- TRY IT: Scan the entries for "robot". Every line that holds it is to be copied.

- Items from a dataset:
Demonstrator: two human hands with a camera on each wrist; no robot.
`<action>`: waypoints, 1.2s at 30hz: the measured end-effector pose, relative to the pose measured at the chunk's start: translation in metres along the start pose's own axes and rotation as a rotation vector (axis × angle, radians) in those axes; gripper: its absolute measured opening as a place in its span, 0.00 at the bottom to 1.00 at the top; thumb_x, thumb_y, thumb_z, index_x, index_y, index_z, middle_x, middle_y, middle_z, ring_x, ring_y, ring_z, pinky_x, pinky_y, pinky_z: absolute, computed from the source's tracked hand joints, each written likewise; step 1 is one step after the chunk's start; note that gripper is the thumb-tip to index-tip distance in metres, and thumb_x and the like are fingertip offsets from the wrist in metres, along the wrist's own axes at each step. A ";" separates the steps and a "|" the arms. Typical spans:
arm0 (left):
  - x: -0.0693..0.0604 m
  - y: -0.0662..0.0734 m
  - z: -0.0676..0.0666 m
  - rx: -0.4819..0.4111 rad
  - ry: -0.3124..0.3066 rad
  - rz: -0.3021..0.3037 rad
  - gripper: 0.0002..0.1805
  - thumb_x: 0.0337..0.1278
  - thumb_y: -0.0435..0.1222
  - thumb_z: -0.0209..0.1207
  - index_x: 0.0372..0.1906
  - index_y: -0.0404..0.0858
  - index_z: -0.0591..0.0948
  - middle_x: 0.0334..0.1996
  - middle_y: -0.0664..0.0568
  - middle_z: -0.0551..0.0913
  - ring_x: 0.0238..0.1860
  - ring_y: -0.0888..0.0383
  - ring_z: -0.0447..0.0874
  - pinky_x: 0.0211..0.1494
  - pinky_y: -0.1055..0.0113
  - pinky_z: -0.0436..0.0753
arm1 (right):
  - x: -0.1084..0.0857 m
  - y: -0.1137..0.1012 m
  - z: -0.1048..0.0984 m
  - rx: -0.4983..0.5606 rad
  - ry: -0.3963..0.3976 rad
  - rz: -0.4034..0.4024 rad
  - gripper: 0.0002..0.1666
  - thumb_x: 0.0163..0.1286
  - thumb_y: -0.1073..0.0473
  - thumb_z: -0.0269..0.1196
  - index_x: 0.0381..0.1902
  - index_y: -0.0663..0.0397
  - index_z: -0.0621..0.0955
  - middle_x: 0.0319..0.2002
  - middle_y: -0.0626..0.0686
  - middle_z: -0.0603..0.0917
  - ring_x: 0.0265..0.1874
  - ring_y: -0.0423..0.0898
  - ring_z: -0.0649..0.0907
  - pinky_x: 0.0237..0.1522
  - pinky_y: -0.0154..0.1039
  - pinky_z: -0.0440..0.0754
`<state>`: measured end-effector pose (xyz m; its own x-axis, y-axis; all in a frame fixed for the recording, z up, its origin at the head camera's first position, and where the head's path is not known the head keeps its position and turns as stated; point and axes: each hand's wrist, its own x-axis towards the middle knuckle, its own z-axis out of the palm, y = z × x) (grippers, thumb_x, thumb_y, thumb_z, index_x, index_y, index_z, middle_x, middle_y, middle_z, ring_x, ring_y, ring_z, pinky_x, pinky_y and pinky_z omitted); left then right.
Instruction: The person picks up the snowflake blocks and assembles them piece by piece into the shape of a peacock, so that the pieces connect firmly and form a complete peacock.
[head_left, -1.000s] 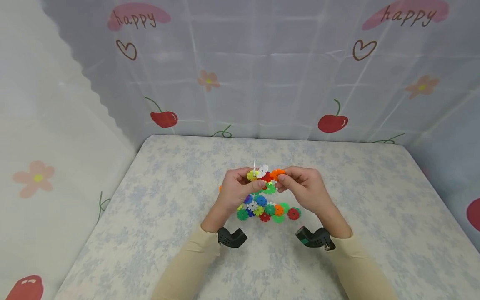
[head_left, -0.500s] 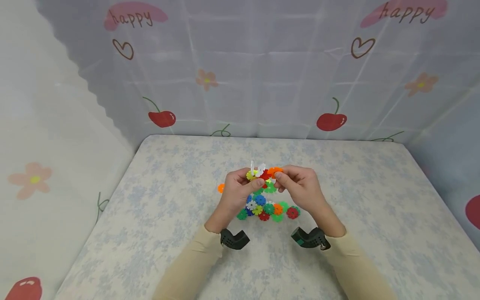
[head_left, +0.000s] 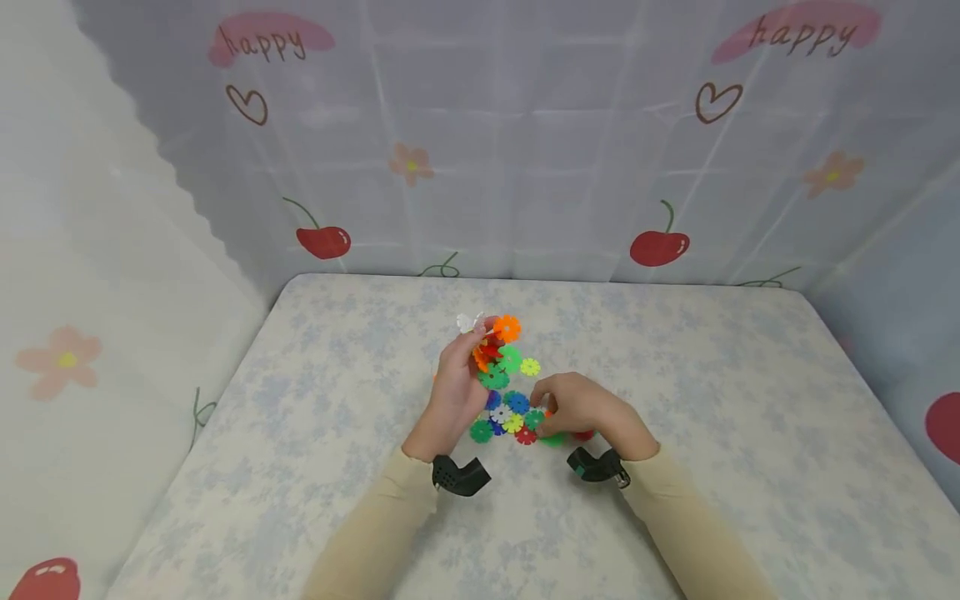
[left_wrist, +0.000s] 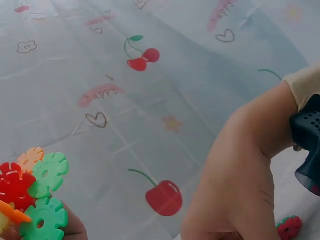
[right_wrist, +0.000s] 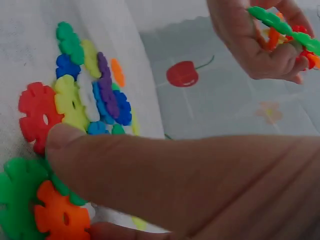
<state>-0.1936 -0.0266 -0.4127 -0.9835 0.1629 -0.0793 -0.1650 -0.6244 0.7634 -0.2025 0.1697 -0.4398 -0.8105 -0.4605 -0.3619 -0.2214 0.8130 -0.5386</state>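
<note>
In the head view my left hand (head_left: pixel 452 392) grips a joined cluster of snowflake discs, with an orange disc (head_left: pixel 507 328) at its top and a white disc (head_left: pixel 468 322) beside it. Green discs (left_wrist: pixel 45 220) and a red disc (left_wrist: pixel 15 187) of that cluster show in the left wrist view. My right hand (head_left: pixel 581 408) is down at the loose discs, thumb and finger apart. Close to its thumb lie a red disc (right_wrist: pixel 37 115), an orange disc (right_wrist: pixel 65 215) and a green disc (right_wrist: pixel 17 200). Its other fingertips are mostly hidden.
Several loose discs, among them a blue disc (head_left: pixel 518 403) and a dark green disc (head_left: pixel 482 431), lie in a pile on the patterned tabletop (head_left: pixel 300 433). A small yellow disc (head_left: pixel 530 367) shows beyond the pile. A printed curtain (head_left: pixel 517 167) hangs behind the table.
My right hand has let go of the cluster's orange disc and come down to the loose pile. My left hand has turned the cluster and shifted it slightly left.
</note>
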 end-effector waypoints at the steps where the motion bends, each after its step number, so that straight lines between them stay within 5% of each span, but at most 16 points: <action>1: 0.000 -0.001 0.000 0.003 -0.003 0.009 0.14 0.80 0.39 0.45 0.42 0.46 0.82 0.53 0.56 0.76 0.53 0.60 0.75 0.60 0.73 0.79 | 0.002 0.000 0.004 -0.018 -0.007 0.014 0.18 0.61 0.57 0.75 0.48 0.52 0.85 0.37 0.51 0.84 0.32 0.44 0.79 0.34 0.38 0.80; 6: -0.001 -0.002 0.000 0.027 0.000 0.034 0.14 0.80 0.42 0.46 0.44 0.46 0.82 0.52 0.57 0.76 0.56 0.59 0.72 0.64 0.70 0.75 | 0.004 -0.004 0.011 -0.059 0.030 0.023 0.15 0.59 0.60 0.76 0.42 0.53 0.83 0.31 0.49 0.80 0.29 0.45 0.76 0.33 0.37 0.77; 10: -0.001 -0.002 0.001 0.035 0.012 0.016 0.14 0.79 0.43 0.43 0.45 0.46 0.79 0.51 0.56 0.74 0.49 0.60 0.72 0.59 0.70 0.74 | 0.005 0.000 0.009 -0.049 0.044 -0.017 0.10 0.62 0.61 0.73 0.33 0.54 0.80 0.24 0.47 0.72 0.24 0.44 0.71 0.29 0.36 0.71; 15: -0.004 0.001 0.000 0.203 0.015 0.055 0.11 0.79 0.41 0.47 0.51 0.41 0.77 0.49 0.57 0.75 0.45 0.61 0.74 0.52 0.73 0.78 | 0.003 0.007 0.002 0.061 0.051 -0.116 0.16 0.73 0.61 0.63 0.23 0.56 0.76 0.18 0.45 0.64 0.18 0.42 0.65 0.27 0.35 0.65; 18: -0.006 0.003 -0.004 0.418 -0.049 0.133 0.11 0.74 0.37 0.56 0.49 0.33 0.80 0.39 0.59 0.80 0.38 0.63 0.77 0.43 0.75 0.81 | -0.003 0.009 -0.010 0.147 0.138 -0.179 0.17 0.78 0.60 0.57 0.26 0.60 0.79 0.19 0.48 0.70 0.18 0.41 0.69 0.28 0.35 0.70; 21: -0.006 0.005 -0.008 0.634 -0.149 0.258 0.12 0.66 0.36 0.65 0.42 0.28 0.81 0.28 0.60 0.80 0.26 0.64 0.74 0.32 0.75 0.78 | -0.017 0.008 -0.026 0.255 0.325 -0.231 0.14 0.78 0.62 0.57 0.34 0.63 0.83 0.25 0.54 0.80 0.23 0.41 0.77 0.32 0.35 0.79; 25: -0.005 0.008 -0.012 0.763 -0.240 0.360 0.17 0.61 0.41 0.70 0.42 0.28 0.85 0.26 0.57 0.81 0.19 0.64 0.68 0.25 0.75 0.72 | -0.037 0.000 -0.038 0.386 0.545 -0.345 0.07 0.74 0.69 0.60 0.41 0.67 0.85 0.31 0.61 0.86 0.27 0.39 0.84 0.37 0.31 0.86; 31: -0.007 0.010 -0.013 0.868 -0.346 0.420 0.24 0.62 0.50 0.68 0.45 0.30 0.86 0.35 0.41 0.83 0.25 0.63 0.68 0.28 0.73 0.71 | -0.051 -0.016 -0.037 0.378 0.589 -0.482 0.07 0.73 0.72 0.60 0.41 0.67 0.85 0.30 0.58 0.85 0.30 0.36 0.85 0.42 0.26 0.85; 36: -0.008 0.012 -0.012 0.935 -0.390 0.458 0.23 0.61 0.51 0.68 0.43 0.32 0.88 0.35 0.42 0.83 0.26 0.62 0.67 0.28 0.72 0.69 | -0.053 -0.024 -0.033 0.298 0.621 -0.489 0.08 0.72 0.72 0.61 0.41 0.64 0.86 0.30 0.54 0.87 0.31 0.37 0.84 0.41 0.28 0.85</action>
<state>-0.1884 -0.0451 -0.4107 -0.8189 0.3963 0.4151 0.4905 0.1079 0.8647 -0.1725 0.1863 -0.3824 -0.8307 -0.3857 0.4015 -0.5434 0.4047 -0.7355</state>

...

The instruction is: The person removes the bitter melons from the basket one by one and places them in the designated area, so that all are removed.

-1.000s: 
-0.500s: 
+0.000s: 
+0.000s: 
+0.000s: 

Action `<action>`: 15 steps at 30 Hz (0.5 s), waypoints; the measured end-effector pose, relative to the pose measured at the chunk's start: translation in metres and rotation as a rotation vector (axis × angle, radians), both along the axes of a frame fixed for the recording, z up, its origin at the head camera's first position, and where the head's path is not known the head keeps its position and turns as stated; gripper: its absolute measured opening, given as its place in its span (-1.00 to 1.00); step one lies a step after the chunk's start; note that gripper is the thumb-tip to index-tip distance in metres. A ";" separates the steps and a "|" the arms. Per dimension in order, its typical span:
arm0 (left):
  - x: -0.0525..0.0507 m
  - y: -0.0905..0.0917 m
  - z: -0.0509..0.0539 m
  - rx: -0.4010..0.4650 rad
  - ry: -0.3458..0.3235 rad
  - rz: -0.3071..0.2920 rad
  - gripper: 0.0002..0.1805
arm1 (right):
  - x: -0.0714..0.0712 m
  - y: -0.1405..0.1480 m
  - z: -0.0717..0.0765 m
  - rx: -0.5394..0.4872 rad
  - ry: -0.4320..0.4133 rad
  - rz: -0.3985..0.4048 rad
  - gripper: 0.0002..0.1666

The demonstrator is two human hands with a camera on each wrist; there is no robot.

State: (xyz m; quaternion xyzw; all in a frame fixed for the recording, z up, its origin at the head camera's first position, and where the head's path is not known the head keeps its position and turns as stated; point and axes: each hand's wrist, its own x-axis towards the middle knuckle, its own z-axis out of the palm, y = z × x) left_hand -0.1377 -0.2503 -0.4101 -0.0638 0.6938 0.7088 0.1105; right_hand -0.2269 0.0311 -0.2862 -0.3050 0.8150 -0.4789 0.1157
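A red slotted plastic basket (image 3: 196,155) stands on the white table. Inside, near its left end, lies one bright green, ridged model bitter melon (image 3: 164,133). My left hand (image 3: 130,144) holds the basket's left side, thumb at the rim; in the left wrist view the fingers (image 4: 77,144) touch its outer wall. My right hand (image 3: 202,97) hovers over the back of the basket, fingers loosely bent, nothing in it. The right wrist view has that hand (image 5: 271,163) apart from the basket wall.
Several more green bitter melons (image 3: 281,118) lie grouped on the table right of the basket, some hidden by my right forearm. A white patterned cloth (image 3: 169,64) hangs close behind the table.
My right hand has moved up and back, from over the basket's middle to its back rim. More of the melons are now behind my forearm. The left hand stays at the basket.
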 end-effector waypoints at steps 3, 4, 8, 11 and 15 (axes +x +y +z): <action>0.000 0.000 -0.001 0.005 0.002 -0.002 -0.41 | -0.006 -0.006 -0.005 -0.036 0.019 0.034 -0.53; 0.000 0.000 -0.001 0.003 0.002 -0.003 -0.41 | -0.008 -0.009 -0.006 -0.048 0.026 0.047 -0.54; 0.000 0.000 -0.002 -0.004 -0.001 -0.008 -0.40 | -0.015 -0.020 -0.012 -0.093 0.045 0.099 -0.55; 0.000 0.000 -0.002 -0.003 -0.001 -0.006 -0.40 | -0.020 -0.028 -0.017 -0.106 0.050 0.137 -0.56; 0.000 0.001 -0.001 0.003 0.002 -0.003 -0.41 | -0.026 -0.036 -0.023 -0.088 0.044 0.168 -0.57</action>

- RESPONSE TO THIS EXERCISE:
Demonstrator: two human hands with a camera on each wrist; no robot.
The demonstrator is two human hands with a camera on each wrist; there is no robot.

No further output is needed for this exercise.